What to do instead: Ideally, your routine will include both strength and cardio. The “right” balance between the two depends on a number of factors, including your goals and health status, Schneider says. But in general, if you can prioritize strength training three times a week and then fit in light cardio sessions in between, that’s a great approach, Schneider says. If you don’t have that much time to devote to exercise, doing two days of strength and one day of cardio a week, or even one day of strength and one of cardio, is beneficial, Nesbitt says.
5. Bashing your abilities.
We can all be our own worst critics at times, but bringing this vibe into your workouts is not doing yourself any favors. Hearing negative self-talk in the gym is “frustrating,” certified personal trainer and performance coach Keith Hodges, CPT, founder of Mind In Muscle Coaching in Los Angeles, tells SELF. That’s because it can become a self-fulfilling prophecy: If you fill your mind with thoughts like I can’t do this or I’m never gonna reach my goals, “You’re programming your body and your brain to really believe this,” Hodges explains. And that can stop you from reaching your potential, since you’re basically throwing in the towel before you’ve even tried.
What to do instead: When you’re plagued by self-doubt, Hodges suggests taking a step back and asking yourself how you can know you’re incapable of doing something if you haven’t even attempted it. So long as you’re being safe and respecting your body’s limits, encourage yourself to simply try whatever it is that’s freaking you out—for example, that new Zumba class or an assisted pull-up. Don’t be afraid to fail, Hodges says, and approach new challenges as learning opportunities. With that mindset, you may just surprise yourself by what you’re capable of.

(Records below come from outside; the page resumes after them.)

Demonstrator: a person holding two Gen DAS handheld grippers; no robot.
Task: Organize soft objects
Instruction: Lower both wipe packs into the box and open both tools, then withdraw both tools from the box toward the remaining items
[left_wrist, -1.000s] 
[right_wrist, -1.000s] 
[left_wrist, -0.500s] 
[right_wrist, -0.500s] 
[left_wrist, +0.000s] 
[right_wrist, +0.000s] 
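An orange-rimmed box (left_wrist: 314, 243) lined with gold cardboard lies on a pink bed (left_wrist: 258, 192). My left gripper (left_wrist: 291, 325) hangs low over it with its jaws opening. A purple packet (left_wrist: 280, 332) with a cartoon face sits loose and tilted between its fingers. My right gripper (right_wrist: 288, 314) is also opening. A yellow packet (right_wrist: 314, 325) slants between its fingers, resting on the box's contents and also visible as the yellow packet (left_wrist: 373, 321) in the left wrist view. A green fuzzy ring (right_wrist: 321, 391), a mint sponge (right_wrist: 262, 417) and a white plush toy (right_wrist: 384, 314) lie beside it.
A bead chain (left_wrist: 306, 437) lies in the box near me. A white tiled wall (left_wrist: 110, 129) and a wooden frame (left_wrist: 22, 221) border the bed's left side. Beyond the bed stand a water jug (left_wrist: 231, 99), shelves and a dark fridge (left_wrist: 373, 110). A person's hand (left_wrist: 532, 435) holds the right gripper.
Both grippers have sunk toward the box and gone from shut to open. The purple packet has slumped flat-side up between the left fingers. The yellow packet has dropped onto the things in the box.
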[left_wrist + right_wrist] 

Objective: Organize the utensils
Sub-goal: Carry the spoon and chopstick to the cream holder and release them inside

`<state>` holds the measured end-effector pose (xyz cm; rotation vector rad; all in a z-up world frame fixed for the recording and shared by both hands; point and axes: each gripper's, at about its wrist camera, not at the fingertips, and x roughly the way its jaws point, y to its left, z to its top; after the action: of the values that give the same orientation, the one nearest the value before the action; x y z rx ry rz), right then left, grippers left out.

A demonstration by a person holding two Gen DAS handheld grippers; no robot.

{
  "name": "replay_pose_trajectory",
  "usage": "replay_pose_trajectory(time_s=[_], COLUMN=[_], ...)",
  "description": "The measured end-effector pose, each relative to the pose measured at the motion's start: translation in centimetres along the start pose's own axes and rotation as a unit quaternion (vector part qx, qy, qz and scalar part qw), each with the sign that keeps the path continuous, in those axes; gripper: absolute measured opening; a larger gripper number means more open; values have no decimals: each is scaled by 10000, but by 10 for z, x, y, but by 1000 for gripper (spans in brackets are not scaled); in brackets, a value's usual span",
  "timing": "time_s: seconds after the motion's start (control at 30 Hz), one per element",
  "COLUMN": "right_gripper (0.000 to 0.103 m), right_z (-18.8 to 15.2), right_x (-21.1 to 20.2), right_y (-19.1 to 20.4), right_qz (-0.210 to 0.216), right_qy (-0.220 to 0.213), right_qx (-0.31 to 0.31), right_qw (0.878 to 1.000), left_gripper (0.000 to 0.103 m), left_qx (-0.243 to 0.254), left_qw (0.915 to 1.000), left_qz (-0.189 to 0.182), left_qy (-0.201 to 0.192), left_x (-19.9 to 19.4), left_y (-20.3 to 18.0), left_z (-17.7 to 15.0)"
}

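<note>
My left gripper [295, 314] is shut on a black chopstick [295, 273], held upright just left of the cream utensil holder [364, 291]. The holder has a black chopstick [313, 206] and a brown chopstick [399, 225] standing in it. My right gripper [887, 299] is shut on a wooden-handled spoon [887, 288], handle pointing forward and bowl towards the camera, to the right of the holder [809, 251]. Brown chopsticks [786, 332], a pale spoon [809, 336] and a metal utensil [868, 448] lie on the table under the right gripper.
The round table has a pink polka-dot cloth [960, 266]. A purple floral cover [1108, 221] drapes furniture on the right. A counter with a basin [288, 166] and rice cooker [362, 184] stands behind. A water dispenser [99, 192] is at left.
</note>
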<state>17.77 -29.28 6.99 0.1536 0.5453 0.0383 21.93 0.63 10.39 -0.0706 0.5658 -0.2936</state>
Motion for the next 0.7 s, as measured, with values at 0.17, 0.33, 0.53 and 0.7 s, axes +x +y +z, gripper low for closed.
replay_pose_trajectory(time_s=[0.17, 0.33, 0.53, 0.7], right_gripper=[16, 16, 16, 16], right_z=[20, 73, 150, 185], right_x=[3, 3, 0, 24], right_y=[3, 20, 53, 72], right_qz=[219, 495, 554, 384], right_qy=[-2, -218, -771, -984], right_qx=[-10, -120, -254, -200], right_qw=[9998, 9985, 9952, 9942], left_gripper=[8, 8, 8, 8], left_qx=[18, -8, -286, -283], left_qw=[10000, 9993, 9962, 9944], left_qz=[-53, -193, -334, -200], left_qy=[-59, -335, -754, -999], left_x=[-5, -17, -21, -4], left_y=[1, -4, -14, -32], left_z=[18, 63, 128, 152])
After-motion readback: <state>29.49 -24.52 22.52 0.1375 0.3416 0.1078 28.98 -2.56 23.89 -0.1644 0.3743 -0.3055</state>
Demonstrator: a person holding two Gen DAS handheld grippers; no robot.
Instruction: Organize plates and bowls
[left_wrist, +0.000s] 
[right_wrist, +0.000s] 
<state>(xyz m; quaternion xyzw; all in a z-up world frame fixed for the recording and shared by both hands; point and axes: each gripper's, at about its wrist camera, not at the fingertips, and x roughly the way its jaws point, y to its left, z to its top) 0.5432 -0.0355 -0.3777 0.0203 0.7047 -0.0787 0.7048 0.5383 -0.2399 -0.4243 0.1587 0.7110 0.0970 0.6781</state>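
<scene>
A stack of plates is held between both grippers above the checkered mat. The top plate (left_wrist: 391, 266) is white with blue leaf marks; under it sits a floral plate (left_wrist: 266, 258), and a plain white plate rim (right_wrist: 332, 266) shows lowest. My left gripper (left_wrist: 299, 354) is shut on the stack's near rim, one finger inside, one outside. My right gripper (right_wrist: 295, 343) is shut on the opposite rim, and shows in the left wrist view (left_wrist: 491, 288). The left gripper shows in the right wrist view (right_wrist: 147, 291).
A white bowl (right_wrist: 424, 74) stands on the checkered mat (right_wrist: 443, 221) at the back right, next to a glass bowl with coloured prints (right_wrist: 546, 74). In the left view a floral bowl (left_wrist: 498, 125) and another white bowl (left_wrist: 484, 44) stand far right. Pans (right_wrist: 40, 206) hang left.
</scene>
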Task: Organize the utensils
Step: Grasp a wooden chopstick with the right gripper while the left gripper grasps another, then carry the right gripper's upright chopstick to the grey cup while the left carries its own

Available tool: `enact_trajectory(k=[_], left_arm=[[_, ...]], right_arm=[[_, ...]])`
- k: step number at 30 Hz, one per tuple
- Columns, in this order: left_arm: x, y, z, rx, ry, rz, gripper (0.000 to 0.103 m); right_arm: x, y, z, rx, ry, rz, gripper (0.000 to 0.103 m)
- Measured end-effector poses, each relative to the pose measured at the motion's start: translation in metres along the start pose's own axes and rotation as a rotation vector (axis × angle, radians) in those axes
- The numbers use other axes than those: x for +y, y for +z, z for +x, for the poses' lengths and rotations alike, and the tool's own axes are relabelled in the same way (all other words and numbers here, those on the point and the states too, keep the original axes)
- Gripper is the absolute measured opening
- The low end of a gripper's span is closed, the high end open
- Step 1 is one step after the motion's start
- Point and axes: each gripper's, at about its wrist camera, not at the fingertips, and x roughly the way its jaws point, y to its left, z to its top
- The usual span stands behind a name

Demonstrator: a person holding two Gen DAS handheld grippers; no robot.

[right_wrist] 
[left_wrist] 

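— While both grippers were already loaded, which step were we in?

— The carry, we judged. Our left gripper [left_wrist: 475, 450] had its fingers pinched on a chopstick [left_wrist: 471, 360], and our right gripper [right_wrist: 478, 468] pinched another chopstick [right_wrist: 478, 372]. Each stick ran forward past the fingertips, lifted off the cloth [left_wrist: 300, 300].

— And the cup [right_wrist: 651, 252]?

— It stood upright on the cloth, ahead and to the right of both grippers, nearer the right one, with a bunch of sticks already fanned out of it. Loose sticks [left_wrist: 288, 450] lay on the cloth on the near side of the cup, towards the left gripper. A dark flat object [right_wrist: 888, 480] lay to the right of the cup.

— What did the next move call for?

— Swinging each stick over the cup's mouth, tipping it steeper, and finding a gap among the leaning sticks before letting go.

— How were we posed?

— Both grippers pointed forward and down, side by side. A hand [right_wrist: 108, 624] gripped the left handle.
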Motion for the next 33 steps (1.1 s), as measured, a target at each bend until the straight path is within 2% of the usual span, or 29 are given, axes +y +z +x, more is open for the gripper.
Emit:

6. Comparing yourself to everyone on FitTok.
We’ve already talked about limiting scrolling during your workouts, but it’s also important to reflect on phone habits outside of the gym. Spend five minutes on FitTok and you’ll likely be bombarded with an idea of what “perfection” looks like in the exercise world, whether it’s someone’s elaborate crack-of-dawn workout routine, ability to bust out 50 perfect push-ups, or Cirque du Soleil level of mobility. But here’s the thing: Social media “sets unrealistic expectations,” Hodges says. And if you compare yourself to what you see online, “you’re never satisfied or excited or happy with your progress,” Hodges says. Ultimately, this can suck the joy out of your own fitness journey and make you less likely to stick with it for the long haul, since you’re left feeling like nothing you do is enough.
What to do instead: As unrealistic as social media can be, it’s also not really feasible to totally avoid it. “It’s just so embedded in society,” Hodges says. That said, you can remind yourself that there’s a lot you can’t discern from a photo or reel—like how truthful it is, how much it was edited, or even how much a person’s genetics influence what they’re capable of in the gym. Taking a step back and realizing that not everything online can (or should) be taken at face value can reduce those comparative thoughts. Also consider whittling down your follow list to remove accounts that make you feel bad…and then bolstering it with ones that make you feel good. That way, when you scroll, you’ll be less likely to fall into the comparison trap. (And if you think you—and your mental health—would benefit from a broader phone cleanse, we’ve got you covered.)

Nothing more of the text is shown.